(Task data):
*** Block opens ***
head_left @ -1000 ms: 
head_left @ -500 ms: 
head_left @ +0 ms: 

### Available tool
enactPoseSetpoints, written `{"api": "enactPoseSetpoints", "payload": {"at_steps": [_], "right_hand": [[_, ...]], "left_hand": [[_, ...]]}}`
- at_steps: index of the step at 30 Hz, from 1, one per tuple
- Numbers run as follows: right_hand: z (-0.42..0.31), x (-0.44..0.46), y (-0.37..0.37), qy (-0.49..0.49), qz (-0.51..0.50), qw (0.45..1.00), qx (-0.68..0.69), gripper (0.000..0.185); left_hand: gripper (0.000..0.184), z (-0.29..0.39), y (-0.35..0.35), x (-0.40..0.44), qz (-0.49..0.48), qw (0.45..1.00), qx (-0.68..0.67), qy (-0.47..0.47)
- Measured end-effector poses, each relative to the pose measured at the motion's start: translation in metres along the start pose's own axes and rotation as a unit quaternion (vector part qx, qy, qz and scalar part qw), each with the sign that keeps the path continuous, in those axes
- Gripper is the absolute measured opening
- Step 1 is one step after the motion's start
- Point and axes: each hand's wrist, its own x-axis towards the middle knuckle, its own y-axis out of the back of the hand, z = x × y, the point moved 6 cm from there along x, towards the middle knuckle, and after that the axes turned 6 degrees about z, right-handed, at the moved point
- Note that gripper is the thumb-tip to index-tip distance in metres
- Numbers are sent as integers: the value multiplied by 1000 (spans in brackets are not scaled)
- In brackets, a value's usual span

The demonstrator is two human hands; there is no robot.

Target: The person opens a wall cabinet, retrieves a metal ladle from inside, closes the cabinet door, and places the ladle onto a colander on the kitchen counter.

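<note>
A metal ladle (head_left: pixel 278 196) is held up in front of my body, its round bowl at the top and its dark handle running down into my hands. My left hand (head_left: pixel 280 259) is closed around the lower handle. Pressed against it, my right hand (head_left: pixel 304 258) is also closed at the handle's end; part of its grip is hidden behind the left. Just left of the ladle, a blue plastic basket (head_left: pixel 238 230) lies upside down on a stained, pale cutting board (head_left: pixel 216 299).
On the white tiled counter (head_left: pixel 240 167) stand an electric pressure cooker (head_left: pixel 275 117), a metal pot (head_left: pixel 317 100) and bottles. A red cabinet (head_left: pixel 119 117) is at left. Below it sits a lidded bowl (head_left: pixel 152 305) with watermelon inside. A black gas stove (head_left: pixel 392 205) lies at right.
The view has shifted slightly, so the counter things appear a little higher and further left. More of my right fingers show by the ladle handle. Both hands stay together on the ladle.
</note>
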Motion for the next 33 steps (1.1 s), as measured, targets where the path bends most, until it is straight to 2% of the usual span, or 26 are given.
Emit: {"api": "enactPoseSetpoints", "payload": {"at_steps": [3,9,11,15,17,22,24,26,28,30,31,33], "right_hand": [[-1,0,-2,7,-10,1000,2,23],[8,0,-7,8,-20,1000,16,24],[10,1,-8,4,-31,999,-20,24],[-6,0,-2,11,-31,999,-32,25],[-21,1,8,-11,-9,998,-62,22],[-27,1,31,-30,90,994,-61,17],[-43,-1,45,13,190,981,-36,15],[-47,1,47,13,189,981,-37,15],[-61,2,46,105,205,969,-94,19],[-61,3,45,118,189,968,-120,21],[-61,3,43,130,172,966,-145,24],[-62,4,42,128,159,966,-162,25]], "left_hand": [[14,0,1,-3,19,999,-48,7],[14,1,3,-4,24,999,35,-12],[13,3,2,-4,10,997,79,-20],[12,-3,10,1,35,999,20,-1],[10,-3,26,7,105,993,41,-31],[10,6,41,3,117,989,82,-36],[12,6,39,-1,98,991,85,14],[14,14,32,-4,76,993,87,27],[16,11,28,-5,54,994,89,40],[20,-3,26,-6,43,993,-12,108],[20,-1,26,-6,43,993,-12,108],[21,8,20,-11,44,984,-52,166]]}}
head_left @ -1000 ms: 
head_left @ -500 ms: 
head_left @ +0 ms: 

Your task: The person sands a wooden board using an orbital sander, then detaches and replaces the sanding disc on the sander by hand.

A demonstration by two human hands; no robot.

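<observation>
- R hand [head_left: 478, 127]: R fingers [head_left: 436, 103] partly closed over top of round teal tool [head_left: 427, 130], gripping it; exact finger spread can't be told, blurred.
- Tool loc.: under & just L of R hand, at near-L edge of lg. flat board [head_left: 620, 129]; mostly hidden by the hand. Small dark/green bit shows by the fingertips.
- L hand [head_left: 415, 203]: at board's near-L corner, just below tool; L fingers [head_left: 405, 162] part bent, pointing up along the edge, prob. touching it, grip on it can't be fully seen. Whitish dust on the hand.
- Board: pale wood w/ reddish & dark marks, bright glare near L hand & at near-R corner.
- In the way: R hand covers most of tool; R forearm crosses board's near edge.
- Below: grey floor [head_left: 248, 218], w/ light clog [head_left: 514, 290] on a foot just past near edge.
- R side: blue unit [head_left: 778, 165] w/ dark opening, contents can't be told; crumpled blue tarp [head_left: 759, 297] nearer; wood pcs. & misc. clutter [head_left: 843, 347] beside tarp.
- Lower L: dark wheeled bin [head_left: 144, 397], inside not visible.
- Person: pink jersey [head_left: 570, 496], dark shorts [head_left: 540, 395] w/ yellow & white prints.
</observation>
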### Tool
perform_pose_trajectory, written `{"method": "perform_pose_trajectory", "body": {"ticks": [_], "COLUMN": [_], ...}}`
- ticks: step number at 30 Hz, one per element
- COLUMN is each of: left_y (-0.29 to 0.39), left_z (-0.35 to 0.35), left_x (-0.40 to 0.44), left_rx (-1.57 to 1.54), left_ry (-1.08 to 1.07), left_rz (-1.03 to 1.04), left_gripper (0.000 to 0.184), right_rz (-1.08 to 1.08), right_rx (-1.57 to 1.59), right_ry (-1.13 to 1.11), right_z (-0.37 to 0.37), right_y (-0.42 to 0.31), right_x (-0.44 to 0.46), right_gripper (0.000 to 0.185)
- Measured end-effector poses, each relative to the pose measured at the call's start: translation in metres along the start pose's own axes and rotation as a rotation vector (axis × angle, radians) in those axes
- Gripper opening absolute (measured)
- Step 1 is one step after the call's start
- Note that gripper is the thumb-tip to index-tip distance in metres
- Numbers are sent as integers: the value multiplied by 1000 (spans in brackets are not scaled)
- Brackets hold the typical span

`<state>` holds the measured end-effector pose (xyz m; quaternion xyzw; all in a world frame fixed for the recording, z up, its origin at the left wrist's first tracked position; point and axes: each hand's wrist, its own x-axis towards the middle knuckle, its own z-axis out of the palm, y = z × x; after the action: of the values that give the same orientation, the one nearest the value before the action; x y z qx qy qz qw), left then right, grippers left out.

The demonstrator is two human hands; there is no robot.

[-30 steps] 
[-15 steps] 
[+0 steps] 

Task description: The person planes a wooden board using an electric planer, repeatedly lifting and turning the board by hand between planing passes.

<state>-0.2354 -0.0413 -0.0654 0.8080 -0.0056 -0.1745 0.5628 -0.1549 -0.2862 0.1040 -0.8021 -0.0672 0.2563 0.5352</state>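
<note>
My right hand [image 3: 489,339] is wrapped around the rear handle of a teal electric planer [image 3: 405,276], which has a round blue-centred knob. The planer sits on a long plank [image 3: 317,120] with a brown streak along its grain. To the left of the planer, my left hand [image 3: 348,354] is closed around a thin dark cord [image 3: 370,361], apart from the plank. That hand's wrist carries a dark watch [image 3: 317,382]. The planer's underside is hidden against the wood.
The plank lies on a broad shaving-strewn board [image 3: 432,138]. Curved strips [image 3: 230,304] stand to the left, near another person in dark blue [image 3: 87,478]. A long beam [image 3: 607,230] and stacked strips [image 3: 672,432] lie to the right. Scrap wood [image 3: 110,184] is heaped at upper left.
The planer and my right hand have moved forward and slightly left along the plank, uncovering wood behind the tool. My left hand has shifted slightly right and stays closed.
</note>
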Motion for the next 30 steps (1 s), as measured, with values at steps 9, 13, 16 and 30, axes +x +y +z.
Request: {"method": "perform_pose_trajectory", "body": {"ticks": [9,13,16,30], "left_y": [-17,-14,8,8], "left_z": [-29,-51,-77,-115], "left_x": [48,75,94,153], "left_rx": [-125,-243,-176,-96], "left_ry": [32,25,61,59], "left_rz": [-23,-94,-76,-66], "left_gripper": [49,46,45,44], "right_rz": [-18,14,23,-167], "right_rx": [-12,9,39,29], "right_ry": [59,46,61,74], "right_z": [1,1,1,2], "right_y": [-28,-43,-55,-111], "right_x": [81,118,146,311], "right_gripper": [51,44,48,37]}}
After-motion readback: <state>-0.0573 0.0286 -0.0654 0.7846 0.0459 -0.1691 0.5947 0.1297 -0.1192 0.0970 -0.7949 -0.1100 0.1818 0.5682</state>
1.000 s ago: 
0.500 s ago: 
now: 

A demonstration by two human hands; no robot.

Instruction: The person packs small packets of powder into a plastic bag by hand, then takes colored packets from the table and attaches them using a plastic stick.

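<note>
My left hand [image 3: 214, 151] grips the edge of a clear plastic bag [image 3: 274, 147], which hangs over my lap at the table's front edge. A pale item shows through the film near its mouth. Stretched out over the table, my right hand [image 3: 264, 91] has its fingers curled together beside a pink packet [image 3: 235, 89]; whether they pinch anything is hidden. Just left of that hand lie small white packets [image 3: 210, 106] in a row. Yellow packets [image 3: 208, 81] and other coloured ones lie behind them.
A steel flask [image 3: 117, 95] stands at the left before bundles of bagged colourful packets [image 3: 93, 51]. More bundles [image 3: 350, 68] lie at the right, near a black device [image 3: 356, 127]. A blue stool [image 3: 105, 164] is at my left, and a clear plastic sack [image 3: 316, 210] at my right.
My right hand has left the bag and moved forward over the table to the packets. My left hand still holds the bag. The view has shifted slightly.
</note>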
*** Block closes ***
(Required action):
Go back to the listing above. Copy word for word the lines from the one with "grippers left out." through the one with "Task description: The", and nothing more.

(Response below):
`<state>` holds the measured end-effector pose (xyz m; quaternion xyzw; all in a world frame fixed for the recording, z up, its origin at the left wrist's first tracked position; point and axes: each hand's wrist, its own x-axis towards the middle knuckle, its own z-axis out of the palm, y = z × x; after the action: of the values that give the same orientation, the one nearest the value before the action; x y z qx qy qz qw), left then right, grippers left out.

The demonstrator is two human hands; there is no robot.

[-30 steps] 
[-15 steps] 
[+0 steps] 

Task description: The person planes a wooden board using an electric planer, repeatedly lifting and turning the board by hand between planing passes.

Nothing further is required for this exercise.